TASK TO CARRY OUT: Would you transcribe the records word for word, please?
_ _ _ _
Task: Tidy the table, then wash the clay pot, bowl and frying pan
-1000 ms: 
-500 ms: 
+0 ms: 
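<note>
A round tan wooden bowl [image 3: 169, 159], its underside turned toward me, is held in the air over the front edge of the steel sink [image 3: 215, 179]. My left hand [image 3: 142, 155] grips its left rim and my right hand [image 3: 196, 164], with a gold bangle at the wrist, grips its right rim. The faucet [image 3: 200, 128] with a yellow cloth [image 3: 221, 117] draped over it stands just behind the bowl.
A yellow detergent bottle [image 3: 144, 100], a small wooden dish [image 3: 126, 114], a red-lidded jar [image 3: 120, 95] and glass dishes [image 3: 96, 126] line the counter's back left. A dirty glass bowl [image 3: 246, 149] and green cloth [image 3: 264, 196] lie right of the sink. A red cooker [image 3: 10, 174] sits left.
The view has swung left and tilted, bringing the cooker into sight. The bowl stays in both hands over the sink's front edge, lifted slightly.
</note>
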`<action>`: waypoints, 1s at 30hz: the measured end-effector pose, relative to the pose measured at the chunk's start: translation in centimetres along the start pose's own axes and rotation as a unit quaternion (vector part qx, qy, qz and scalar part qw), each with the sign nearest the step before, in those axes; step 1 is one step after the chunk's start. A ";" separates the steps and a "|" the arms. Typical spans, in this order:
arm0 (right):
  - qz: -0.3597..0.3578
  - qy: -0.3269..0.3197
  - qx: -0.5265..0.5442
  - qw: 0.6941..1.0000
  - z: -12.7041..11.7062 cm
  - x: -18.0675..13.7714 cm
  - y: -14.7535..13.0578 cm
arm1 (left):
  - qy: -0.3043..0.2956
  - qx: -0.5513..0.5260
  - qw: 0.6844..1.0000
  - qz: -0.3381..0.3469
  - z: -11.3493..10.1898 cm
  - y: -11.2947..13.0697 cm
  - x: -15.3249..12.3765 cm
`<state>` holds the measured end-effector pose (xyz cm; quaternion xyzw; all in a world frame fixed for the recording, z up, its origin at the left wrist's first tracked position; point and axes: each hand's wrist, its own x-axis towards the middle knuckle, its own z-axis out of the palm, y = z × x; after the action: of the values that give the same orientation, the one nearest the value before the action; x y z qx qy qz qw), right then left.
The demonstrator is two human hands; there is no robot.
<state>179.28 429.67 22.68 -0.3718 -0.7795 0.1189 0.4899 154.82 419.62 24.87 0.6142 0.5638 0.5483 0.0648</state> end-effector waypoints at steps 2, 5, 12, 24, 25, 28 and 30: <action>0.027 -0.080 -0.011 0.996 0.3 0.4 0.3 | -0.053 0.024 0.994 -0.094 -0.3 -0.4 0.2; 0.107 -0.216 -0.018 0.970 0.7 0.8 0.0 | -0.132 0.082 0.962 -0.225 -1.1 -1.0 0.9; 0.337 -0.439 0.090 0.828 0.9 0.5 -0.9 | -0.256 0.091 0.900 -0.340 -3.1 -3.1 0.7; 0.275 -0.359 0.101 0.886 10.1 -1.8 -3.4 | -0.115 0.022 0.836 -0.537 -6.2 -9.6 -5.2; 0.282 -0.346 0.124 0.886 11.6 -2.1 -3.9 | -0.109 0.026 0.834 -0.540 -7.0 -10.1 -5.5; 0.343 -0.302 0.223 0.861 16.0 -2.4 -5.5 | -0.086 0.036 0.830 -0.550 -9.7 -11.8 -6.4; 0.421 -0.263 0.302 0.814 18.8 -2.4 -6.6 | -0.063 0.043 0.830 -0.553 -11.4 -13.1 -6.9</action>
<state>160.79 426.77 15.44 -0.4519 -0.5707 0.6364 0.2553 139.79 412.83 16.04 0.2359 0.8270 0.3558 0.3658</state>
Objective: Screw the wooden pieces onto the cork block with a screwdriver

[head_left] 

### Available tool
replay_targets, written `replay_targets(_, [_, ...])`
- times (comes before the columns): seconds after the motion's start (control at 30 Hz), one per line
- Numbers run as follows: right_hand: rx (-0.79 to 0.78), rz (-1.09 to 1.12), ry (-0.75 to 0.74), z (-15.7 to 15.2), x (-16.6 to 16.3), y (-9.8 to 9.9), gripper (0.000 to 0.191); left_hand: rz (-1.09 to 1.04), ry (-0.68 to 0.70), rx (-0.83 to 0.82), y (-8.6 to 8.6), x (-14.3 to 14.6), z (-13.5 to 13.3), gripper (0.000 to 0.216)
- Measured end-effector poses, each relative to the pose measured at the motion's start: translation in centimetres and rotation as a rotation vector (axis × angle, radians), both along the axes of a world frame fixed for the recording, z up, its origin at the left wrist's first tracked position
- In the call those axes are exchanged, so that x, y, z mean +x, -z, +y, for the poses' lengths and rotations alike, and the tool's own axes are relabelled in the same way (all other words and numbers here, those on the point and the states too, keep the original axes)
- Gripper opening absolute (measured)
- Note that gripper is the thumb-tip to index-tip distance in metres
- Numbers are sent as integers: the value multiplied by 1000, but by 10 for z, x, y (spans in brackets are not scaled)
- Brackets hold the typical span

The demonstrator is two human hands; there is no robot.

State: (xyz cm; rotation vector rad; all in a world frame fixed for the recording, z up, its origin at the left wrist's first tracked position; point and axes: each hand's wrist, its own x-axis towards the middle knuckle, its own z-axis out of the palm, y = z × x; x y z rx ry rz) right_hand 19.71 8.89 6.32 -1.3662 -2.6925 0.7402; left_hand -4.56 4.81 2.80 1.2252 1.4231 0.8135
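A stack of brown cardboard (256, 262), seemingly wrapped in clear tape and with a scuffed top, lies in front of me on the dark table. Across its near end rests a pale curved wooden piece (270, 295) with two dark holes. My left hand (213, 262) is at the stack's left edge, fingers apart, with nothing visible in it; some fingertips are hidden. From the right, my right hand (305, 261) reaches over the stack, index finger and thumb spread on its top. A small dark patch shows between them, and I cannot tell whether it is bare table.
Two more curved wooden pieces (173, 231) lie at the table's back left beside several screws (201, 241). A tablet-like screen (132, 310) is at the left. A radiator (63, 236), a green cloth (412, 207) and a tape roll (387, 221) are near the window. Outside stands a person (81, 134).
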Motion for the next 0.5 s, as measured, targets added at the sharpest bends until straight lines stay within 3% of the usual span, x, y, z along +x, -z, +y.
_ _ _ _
RESULT OF THIS EXERCISE:
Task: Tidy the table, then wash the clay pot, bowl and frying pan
-1000 ms: 
-500 ms: 
+0 ms: 
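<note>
A round tan wooden bowl [image 3: 169, 159], its underside turned toward me, is held in the air over the front edge of the steel sink [image 3: 215, 179]. My left hand [image 3: 142, 155] grips its left rim and my right hand [image 3: 196, 164], with a gold bangle at the wrist, grips its right rim. The faucet [image 3: 200, 128] with a yellow cloth [image 3: 221, 117] draped over it stands just behind the bowl.
A yellow detergent bottle [image 3: 144, 100], a small wooden dish [image 3: 126, 114], a red-lidded jar [image 3: 120, 95] and glass dishes [image 3: 96, 126] line the counter's back left. A dirty glass bowl [image 3: 246, 149] and green cloth [image 3: 264, 196] lie right of the sink. A red cooker [image 3: 10, 174] sits left.
The view has swung left and tilted, bringing the cooker into sight. The bowl stays in both hands over the sink's front edge, lifted slightly.
</note>
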`<action>`: waypoints, 1s at 30hz: the measured end-effector pose, relative to the pose measured at the chunk's start: translation in centimetres along the start pose's own axes and rotation as a unit quaternion (vector part qx, qy, qz and scalar part qw), each with the sign nearest the step before, in those axes; step 1 is one step after the chunk's start. A ";" separates the steps and a "|" the arms. Typical spans, in this order:
arm0 (right):
  - qz: -0.3597..0.3578
  - qy: -0.3269..0.3197
  - qx: -0.5265..0.5442
  - qw: 0.6941..1.0000
  - z: -12.7041..11.7062 cm
  - x: -18.0675..13.7714 cm
  - y: -14.7535..13.0578 cm
arm1 (left):
  - qy: -0.3043..0.2956
  - qx: -0.5513..0.5260
  - qw: 0.6844..1.0000
  - qz: -0.3381..0.3469
  - z: -11.3493..10.1898 cm
  - y: -11.2947..13.0697 cm
  - x: -15.3249..12.3765 cm
`<state>` holds the measured end-effector pose (xyz cm; quaternion xyzw; all in a world frame fixed for the recording, z up, its origin at the left wrist's first tracked position; point and axes: each hand's wrist, its own x-axis towards the middle knuckle, its own z-axis out of the palm, y = z × x; after the action: of the values that give the same orientation, the one nearest the value before the action; x y z qx qy qz qw), right then left.
The demonstrator is two human hands; there is no robot.
<state>179.28 429.67 22.68 -0.3718 -0.7795 0.1189 0.4899 154.82 419.62 24.87 0.6142 0.5638 0.5483 0.0648</state> end-effector waypoints at steps 2, 5, 12, 24, 25, 28 and 30: <action>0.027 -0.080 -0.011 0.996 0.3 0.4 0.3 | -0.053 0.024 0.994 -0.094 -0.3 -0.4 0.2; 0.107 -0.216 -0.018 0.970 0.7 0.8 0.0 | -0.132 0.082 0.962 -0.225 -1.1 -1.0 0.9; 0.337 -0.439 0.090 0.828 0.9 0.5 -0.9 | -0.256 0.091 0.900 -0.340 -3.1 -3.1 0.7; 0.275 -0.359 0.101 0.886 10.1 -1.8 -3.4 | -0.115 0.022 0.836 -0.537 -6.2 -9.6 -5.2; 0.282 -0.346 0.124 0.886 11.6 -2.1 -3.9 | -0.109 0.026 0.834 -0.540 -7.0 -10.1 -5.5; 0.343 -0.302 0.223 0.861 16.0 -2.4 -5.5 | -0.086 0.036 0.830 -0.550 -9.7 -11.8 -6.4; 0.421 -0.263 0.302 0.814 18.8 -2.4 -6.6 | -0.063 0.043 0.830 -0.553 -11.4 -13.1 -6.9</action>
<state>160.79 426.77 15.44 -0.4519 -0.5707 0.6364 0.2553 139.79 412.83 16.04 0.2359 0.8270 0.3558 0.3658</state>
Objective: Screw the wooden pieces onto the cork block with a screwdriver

[head_left] 

### Available tool
replay_targets, written `replay_targets(_, [_, ...])`
- times (comes before the columns): seconds after the motion's start (control at 30 Hz), one per line
- Numbers run as follows: right_hand: rx (-0.79 to 0.78), rz (-1.09 to 1.12), ry (-0.75 to 0.74), z (-15.7 to 15.2), x (-16.6 to 16.3), y (-9.8 to 9.9), gripper (0.000 to 0.191); left_hand: rz (-1.09 to 1.04), ry (-0.68 to 0.70), rx (-0.83 to 0.82), y (-8.6 to 8.6), x (-14.3 to 14.6), z (-13.5 to 13.3), gripper (0.000 to 0.216)
- Measured end-effector poses, each relative to the pose measured at the motion's start: translation in centimetres and rotation as a rotation vector (axis × angle, radians), both along the axes of a world frame fixed for the recording, z up, its origin at the left wrist's first tracked position
- In the call those axes are exchanged, so that x, y, z mean +x, -z, +y, for the poses' lengths and rotations alike, and the tool's own axes are relabelled in the same way (all other words and numbers here, those on the point and the states too, keep the original axes)
- Gripper opening absolute (measured)
- Note that gripper is the thumb-tip to index-tip distance in metres
- Numbers are sent as integers: the value multiplied by 1000, but by 10 for z, x, y (spans in brackets are not scaled)
- Brackets hold the typical span

The demonstrator is two human hands; there is no robot.

State: (xyz cm; rotation vector rad; all in a world frame fixed for the recording, z up, its origin at the left wrist's first tracked position; point and axes: each hand's wrist, its own x-axis towards the middle knuckle, its own z-axis out of the palm, y = z × x; x y z rx ry rz) right_hand 19.71 8.89 6.32 -1.3662 -2.6925 0.7402; left_hand -4.56 4.81 2.80 1.2252 1.4231 0.8135
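A stack of brown cardboard (256, 262), seemingly wrapped in clear tape and with a scuffed top, lies in front of me on the dark table. Across its near end rests a pale curved wooden piece (270, 295) with two dark holes. My left hand (213, 262) is at the stack's left edge, fingers apart, with nothing visible in it; some fingertips are hidden. From the right, my right hand (305, 261) reaches over the stack, index finger and thumb spread on its top. A small dark patch shows between them, and I cannot tell whether it is bare table.
Two more curved wooden pieces (173, 231) lie at the table's back left beside several screws (201, 241). A tablet-like screen (132, 310) is at the left. A radiator (63, 236), a green cloth (412, 207) and a tape roll (387, 221) are near the window. Outside stands a person (81, 134).
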Motion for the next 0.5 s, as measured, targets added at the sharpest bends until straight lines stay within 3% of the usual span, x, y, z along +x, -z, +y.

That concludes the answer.